▶ EXERCISE REQUIREMENTS
Out of the lines below, please list those that hold the string "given".

══ INPUT DATA ══

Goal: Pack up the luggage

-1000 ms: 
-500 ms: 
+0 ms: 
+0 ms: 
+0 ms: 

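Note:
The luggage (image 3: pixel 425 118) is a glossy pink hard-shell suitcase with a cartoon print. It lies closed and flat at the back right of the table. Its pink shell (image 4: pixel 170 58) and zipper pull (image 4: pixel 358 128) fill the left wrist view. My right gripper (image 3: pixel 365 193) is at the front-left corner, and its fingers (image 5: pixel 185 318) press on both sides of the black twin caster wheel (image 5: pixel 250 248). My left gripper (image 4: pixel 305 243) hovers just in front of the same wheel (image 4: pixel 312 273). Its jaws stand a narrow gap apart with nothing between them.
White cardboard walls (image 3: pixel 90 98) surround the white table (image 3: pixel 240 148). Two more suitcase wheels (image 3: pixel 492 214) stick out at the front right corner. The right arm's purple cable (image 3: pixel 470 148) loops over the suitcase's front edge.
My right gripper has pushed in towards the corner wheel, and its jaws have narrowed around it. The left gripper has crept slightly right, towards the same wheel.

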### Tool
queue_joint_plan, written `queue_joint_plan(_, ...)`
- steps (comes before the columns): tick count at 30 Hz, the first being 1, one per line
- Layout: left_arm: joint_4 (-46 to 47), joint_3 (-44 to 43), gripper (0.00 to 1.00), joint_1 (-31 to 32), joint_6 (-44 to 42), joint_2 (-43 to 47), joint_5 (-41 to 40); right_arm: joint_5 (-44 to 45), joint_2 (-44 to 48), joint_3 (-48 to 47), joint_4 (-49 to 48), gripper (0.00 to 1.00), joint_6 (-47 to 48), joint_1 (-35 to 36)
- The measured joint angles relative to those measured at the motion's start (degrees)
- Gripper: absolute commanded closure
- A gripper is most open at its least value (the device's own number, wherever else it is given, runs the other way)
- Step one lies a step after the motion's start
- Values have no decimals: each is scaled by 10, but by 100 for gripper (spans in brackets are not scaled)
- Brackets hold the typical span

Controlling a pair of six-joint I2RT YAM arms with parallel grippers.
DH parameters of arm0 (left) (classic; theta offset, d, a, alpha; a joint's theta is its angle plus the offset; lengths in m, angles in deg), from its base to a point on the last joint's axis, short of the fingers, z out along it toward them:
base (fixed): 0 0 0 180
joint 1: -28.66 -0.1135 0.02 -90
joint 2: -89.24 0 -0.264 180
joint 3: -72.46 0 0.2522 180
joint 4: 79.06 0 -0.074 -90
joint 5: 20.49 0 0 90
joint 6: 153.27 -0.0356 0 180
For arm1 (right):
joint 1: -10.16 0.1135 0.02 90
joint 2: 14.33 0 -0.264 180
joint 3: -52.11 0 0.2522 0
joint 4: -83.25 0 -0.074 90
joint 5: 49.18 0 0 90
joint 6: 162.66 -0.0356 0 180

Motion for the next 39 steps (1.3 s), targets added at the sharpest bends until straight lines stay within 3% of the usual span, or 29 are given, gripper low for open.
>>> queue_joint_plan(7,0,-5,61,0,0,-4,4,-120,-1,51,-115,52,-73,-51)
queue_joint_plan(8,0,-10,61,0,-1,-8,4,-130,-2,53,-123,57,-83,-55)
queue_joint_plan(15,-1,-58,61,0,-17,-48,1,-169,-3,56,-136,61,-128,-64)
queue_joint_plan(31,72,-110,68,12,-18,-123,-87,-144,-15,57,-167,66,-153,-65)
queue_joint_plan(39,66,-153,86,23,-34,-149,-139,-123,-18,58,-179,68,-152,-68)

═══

▶ WRITTEN SOLUTION
- A gripper is most open at its least value (the device's own number, wherever else it is given, runs the other way)
Motion for the next 39 steps (1.3 s), targets added at the sharpest bends until straight lines stay within 3% of the usual span, or 29 are given, gripper low for open.

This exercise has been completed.